3. Plan a more competitive release strategy using operational development. With operational development, development proceeds operation by operation, ordered by the operational profile. This makes it possible to deliver the most used, most critical capabilities to customers earlier than scheduled because the less used, less critical capabilities are delivered later.

4. Allocate development resources among operations for system engineering, architectural design, requirements reviews, and design to cut schedules and costs

5. Allocate development resources among modules for code, code reviews, and unit test to cut schedules and costs
6. Allocate new test cases of a release among the new operations of the base product and its variations

7. Allocate test time

2.3. Define “Just Right” Reliability

To define the “just right” level of reliability for a product, you must first define what “failure” means for the product. We will define a failure as any departure of system behavior in execution from user needs. You have to interpret exactly what this means for your product. The definition must be consistent over the life of the product, and you should clarify it with examples. A failure is not the same thing as a fault; a fault is a defect in system implementation that causes the failure when executed. Beware, as there are many situations where the two have been confused in the literature.

The second step in defining the “just right” level of reliability is to choose a common measure for all failure intensities, either failures per some natural unit or failures per hour.

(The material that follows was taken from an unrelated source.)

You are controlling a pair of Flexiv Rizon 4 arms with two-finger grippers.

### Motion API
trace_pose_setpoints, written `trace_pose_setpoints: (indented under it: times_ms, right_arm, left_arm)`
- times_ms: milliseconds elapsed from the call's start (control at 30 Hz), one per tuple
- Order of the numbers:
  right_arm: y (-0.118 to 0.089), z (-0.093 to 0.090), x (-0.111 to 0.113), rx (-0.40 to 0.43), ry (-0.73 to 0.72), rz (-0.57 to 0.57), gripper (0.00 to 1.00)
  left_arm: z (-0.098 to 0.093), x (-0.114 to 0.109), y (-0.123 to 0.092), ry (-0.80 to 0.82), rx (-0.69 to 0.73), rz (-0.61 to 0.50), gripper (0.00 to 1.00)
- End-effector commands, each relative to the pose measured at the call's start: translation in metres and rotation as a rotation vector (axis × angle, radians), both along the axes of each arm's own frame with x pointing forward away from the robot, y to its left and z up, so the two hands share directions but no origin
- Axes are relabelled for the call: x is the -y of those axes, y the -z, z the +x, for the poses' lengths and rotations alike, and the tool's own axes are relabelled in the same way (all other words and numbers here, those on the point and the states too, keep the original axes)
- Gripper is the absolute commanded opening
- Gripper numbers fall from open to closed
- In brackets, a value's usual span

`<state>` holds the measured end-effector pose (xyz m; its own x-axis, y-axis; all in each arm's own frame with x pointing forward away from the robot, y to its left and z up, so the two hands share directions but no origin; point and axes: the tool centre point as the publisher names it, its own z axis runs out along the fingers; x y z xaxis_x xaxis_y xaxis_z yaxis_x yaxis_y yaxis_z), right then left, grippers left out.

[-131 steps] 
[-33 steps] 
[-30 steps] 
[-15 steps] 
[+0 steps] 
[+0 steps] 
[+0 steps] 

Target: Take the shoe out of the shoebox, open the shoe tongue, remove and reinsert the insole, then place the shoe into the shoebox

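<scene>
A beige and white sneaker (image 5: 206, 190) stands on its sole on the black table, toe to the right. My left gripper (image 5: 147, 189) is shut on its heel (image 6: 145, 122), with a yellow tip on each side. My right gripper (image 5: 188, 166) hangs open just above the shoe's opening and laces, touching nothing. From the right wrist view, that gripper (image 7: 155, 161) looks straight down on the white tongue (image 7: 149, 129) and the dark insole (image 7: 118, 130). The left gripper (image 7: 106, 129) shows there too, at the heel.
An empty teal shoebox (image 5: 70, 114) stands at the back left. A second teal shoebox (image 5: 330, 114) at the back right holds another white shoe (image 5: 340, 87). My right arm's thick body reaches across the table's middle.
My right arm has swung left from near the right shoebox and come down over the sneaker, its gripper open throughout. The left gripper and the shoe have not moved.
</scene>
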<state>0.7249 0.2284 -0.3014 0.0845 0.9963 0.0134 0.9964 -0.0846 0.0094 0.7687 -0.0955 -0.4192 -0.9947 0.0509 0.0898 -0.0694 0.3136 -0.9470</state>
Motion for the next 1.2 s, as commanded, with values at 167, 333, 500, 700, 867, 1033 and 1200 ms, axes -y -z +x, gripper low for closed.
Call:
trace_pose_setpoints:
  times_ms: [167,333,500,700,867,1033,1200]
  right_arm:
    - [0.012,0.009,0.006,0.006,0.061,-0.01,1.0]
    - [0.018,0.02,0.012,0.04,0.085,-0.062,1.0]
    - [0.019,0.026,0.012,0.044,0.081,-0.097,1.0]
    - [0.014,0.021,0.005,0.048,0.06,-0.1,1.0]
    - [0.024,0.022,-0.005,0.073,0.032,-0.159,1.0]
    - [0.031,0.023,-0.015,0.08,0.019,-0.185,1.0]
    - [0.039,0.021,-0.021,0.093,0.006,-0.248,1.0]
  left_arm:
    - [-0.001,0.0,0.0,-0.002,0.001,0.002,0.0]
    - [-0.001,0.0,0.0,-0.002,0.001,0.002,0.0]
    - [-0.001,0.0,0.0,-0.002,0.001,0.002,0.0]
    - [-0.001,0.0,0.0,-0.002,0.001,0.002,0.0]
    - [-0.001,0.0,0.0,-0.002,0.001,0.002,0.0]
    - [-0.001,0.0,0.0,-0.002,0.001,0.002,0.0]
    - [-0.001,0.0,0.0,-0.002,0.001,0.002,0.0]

Then you set the total system failure intensity objective (FIO) for each associated system. To determine an objective, you should analyze the needs and expectations of users.

For each system you are developing, you must compute a developed software FIO. You do this by subtracting the total of the expected failure intensities of all hardware and acquired software components from the system FIOs. You will use the developed software FIOs to track the reliability growth during system test of all the systems you are developing with the failure intensity to failure intensity objective (FI/FIO) ratios.

You will also apply the developed software FIOs in choosing the mix of software reliability strategies that meet these and the schedule and product cost objectives with the lowest development cost. These include strategies that are simply selected or not (requirements reviews, design reviews, and code reviews) and strategies that are selected and controlled (amount of system test, amount of fault tolerance). SRE provides guidelines and some quantitative information for the determination of this mix. However, projects can improve the process by collecting information that is particular to their environment.


2.4. Prepare For Test

The Prepare for Test activity uses the operational profiles you have developed to prepare test cases and test procedures. You allocate test cases in accordance with the operational profile. For example, for the Fone Follower base product there were 500 test cases to allocate. The Process fax call operation received 17 percent of them, or 85.

After you assign test cases to operations, you specify the test cases within the operations by selecting from all the possible intraoperation choices with equal probability. The selections are usually among different sets of values of input variables associated with the operations, sets that cause different processing to occur. These sets are called equivalence classes. For example, one of the input variables for the Process fax call operation was the Forwardee (number to which the call was forwarded) and one of the equivalence classes of this input variable was Local calling area. You then select a specific value within the equivalence class so that you define a specific test case.

The test procedure is the controller that invokes test cases during execution. It uses the operational profile, modified to account for critical operations and for reused operations from previous releases.

2.5. Execute Test

In the Execute Test activity, you will first allocate test time among the associated systems and types of test (feature, load, and regression).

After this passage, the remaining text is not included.